:: Material provided ::

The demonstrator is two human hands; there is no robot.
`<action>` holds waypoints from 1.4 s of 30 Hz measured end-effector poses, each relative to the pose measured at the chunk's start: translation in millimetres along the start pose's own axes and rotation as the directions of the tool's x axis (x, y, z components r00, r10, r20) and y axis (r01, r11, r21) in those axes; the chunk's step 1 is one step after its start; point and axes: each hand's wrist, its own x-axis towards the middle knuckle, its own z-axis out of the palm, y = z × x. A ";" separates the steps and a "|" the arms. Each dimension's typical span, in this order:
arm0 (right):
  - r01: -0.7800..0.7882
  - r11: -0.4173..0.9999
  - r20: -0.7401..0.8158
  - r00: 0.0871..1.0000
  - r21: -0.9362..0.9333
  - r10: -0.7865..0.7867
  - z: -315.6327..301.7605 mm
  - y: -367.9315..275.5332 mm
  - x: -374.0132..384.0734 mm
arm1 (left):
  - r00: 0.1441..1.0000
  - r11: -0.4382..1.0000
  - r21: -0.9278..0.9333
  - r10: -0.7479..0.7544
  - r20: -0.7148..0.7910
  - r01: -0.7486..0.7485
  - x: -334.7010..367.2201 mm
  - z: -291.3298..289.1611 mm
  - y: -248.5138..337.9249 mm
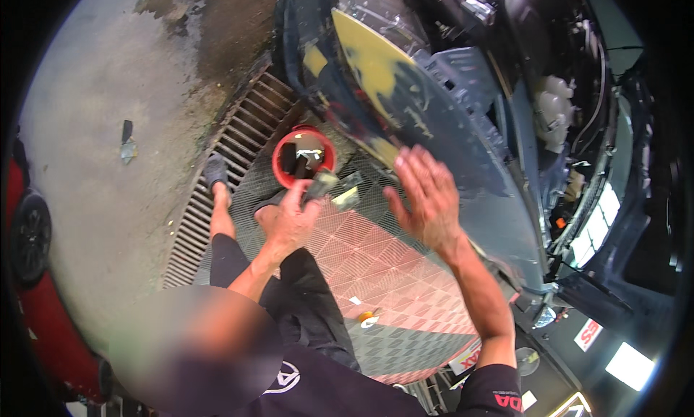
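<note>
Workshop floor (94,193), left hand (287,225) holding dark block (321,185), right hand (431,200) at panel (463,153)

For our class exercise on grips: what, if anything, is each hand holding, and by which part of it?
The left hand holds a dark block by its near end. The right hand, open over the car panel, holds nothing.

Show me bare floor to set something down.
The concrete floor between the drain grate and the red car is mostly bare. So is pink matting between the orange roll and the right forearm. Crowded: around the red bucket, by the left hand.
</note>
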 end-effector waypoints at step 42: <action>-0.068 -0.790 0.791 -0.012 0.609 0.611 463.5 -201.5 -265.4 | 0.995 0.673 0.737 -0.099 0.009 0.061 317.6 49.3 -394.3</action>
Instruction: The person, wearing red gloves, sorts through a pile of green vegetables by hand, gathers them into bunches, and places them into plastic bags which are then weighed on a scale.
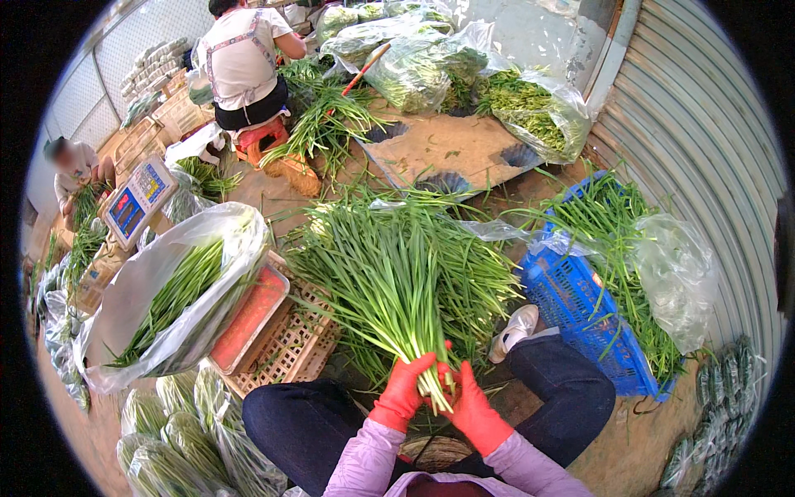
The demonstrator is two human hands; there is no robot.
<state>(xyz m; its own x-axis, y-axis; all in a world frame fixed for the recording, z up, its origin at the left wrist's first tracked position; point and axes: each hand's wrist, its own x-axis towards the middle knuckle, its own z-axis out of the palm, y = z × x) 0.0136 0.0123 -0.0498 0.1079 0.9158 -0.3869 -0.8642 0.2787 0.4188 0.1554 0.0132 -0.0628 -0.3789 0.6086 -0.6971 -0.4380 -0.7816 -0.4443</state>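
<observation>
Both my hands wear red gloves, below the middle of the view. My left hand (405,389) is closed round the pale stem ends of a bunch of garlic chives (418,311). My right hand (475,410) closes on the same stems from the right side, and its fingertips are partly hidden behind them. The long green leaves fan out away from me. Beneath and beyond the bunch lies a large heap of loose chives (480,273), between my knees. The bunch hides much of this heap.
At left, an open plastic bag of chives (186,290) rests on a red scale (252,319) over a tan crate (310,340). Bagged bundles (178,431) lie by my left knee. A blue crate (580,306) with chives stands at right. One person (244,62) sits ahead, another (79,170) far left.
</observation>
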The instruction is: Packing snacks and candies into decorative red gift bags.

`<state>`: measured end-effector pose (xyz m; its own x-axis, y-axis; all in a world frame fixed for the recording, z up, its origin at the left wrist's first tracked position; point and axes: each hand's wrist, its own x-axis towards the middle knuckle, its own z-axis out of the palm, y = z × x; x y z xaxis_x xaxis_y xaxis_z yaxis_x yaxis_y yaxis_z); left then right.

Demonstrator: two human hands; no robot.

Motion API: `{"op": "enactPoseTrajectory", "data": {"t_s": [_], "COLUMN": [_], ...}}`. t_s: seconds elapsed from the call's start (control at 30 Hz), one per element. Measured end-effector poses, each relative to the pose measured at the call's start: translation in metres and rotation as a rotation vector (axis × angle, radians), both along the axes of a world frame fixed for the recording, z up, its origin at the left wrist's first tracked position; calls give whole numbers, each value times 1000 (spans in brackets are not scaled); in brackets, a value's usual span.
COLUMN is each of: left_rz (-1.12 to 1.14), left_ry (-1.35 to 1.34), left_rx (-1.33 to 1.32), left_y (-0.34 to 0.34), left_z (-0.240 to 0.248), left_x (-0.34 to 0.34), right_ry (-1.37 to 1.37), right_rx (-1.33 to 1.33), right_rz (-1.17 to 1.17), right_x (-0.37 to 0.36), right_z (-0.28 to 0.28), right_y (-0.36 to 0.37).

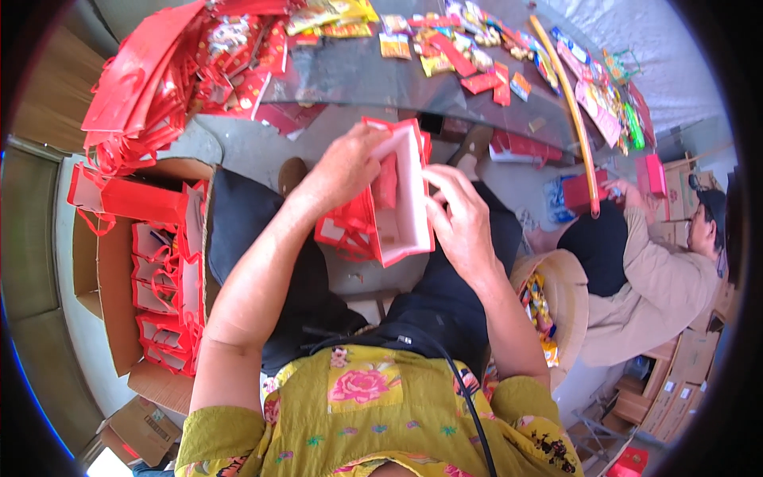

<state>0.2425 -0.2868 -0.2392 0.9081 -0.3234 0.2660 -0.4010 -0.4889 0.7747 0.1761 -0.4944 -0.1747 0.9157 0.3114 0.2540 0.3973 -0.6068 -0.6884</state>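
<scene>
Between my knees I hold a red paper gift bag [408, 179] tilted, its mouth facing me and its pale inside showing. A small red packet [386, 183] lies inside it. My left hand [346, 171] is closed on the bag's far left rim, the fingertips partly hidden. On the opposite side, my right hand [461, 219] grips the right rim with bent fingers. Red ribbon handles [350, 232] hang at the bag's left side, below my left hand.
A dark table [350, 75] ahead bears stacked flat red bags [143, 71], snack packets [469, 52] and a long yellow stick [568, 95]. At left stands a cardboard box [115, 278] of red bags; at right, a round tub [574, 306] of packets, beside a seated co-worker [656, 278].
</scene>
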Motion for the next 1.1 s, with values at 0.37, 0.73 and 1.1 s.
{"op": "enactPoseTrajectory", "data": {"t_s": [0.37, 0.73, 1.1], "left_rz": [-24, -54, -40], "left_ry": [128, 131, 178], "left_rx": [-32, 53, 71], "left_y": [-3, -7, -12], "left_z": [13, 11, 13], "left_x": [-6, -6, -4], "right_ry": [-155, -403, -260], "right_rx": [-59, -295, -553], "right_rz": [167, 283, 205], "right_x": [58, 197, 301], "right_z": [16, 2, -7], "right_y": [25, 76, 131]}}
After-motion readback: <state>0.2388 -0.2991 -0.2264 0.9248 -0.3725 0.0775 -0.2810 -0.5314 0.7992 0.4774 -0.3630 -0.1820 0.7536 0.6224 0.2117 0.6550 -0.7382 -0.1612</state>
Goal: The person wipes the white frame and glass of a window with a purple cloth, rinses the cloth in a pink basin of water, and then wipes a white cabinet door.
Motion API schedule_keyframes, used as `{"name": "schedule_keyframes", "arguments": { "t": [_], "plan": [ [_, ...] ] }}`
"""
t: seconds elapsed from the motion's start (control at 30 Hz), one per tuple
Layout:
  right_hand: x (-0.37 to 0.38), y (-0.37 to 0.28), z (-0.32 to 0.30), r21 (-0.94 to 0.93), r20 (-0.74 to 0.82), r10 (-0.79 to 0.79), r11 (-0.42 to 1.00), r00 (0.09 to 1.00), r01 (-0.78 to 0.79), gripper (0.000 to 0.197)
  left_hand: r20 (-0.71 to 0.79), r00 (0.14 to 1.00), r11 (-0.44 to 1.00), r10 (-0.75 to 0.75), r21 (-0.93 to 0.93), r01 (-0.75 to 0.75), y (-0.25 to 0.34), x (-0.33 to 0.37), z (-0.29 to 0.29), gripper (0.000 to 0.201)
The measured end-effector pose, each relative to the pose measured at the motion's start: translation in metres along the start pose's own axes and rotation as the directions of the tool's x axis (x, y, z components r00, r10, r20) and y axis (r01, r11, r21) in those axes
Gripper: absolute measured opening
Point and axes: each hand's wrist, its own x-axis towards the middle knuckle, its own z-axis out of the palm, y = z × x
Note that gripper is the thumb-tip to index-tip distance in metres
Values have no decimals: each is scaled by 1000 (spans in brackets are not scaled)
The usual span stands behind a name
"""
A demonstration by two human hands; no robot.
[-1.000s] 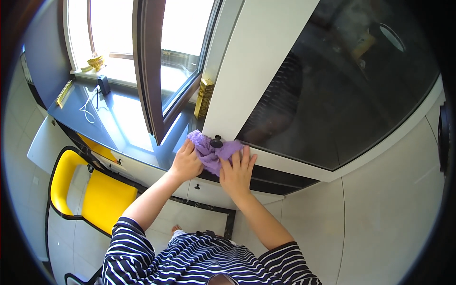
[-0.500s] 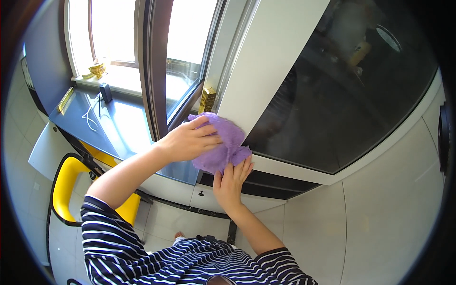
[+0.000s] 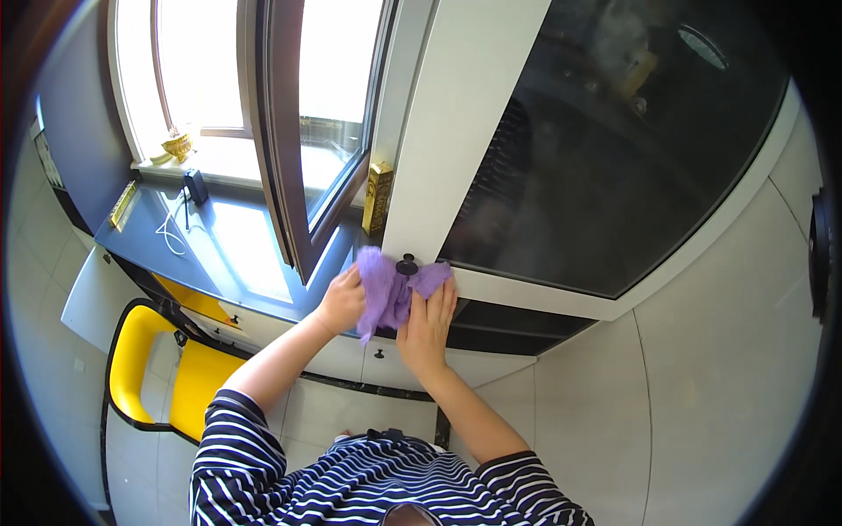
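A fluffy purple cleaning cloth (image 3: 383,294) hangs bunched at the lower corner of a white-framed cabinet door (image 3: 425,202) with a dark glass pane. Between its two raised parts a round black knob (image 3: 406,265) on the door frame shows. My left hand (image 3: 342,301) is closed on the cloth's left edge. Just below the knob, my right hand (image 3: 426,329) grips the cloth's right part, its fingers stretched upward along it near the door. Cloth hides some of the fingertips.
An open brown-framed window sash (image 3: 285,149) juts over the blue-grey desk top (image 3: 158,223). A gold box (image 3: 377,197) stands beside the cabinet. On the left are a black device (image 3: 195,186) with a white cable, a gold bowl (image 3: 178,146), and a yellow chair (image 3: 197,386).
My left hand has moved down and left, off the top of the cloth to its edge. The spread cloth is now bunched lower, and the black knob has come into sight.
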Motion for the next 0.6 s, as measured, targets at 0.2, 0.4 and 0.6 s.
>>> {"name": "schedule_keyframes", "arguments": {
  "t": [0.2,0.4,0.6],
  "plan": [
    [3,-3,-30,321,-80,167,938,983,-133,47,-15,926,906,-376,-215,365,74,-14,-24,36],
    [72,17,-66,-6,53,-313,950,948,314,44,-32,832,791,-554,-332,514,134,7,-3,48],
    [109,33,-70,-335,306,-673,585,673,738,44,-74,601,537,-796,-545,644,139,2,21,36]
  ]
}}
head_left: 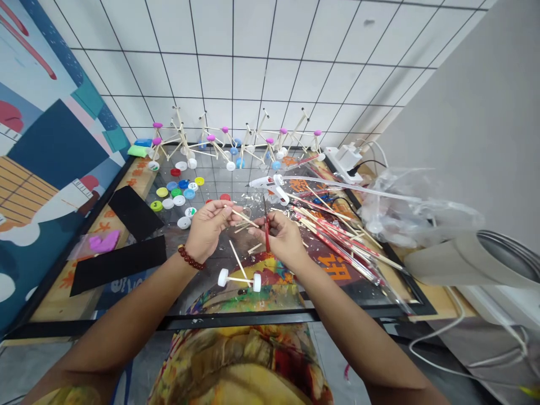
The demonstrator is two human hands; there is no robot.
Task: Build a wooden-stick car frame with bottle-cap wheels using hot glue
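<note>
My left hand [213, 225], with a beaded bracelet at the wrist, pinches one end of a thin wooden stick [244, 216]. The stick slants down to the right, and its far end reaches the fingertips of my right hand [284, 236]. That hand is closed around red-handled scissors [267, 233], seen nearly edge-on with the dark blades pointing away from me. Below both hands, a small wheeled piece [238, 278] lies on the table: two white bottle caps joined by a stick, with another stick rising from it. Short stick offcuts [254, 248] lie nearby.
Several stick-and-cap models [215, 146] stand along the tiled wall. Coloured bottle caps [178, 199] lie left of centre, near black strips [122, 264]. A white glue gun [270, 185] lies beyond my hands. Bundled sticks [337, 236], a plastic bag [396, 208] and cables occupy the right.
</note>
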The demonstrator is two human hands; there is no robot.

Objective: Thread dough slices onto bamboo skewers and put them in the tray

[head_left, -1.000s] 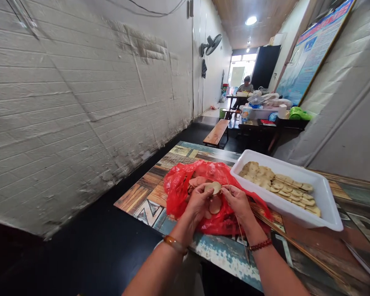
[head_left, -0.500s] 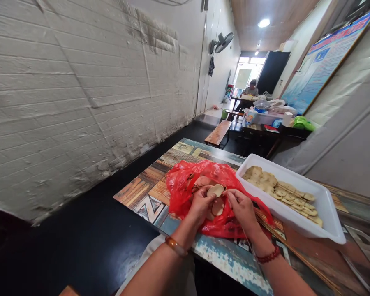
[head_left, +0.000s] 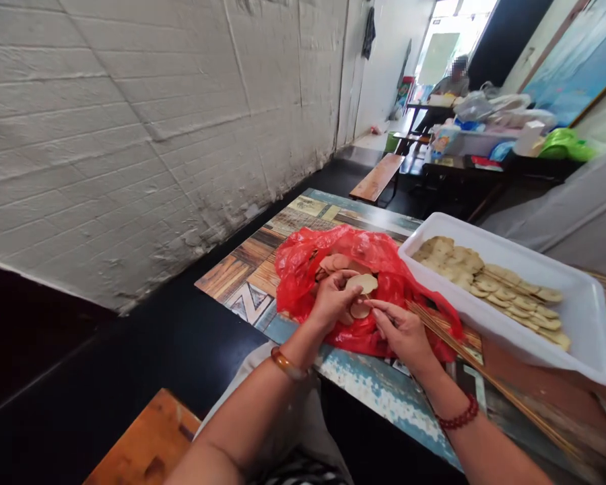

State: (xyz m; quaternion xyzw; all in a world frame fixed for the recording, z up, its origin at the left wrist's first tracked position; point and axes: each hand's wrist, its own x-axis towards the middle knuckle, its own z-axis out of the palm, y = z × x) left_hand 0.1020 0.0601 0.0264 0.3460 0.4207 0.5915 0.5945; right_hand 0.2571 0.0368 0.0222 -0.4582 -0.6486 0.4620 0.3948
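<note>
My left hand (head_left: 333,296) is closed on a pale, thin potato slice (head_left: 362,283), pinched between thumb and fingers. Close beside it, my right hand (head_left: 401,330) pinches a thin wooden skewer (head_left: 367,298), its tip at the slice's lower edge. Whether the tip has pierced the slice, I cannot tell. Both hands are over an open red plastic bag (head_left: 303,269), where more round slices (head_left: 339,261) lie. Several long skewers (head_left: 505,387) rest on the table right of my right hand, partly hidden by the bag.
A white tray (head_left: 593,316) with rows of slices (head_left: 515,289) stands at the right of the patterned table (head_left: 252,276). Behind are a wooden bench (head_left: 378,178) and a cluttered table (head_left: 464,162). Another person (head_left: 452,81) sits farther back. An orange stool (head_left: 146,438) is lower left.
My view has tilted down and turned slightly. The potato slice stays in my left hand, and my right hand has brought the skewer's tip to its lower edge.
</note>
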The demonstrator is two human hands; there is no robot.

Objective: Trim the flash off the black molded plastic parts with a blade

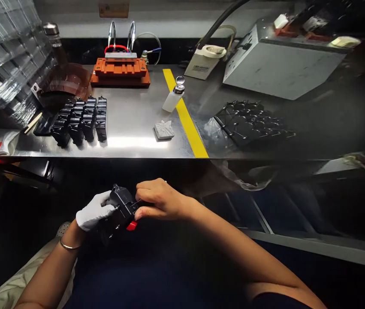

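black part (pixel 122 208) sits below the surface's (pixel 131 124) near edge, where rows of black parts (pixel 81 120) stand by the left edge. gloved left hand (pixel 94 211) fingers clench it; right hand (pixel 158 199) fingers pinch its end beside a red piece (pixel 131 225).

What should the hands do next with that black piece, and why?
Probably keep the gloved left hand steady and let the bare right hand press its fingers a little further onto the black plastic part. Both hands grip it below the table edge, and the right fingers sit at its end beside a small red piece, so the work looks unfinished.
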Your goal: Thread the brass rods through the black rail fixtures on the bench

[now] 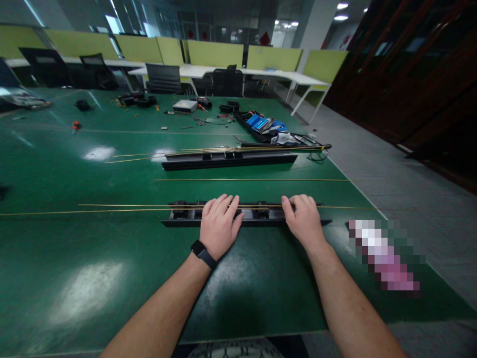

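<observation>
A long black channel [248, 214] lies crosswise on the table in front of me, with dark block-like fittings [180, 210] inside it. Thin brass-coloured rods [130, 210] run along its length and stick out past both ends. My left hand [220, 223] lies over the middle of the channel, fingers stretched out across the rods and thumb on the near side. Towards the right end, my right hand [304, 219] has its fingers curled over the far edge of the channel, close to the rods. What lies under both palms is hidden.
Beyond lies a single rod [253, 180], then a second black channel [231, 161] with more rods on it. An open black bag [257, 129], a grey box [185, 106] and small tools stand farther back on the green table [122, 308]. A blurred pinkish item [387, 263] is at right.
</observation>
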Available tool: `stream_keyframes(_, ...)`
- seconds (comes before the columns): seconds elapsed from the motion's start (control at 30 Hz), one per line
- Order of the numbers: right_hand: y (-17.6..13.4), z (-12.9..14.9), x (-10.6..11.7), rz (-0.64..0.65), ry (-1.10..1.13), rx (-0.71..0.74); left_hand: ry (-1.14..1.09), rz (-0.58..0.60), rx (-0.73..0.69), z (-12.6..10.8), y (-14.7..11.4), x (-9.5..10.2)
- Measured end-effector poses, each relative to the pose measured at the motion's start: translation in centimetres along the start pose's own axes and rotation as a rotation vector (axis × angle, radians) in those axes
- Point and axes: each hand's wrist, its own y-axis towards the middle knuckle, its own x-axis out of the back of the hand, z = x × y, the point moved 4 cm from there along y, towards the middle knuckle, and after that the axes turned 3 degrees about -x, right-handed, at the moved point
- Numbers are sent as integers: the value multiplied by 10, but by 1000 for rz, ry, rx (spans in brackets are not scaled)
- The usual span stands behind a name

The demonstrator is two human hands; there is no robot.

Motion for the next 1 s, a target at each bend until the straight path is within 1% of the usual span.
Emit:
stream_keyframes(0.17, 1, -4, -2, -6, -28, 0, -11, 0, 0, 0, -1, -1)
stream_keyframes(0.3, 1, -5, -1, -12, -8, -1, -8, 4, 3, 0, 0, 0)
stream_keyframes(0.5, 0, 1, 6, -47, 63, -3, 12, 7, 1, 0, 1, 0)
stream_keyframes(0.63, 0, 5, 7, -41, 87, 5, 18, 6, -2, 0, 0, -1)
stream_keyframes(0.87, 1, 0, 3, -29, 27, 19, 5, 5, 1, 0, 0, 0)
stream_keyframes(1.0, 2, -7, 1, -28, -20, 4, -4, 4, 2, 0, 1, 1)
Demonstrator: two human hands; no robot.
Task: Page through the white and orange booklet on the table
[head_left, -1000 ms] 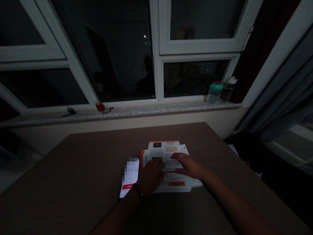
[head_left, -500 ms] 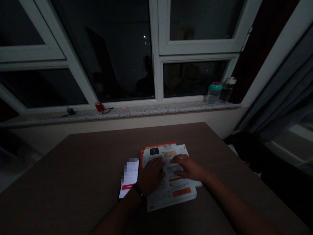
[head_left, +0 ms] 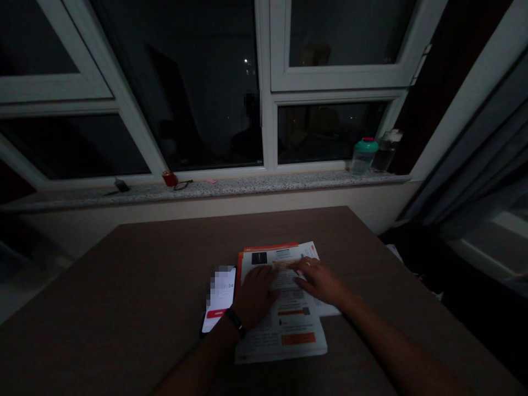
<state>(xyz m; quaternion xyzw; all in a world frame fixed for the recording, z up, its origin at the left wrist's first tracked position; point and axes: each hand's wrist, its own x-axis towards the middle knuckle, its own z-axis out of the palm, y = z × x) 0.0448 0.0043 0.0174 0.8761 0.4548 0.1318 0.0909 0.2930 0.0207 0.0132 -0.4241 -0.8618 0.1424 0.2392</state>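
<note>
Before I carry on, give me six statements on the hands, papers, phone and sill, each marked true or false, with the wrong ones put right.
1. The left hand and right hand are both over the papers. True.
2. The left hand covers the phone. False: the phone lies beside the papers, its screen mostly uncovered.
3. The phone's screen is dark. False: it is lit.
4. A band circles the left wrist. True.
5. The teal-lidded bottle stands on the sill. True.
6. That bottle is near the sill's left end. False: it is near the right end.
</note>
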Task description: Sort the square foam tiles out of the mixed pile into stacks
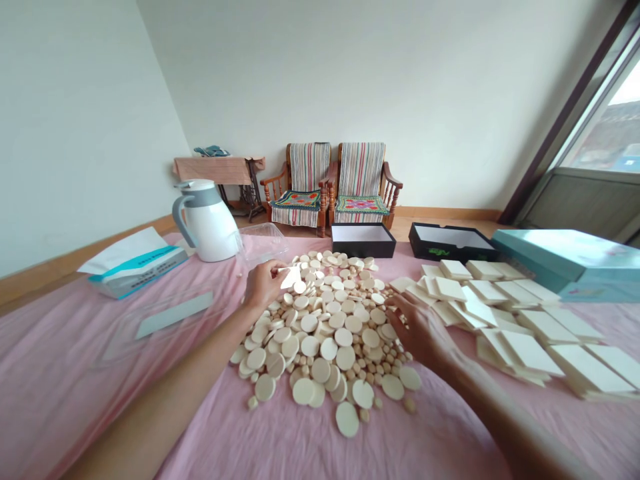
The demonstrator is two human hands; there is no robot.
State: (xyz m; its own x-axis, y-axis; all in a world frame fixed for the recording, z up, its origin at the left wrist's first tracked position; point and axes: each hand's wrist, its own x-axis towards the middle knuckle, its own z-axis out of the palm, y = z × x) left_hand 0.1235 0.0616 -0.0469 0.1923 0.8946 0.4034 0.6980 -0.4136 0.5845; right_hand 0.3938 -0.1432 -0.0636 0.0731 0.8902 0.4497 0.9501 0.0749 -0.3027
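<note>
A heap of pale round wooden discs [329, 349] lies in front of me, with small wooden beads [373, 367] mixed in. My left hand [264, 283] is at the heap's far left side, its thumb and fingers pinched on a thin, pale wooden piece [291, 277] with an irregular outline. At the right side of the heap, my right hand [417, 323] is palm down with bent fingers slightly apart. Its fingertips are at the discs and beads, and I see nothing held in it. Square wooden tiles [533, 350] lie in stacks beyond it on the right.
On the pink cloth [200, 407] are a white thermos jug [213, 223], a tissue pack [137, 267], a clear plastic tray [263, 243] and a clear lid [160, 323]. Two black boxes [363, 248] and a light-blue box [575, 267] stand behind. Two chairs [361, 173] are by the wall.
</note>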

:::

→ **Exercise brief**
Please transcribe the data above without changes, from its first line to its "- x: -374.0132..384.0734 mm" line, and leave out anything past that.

→ **Solution to the exercise**
The demonstrator is two human hands; there is no robot.
`<action>` holds waypoints from 1.4 s of 30 Hz measured end-effector poses, each relative to the pose measured at the chunk's start: translation in millimetres along the start pose's own axes and rotation as the directions of the tool's x axis (x, y, z components r00, r10, r20) and y axis (r01, r11, r21) in those axes; the chunk's step 1 is one step after its start; point and axes: each hand's wrist, its own x-axis towards the middle knuckle, its own z-axis out of the palm, y = z × x. A ";" separates the steps and a "|" the arms. Each dimension's typical span, in this order:
arm0 (right):
  - r01: -0.7800..0.7882
  - r11: -0.4173..0.9999
  - r20: -0.7401..0.8158
  - r00: 0.0871..1.0000
  - r21: -0.9362..0.9333
  - r10: -0.7865..0.7867
  - z: -315.6327..301.7605 mm
  - y: -367.9315..275.5332 mm
  - x: -374.0132..384.0734 mm

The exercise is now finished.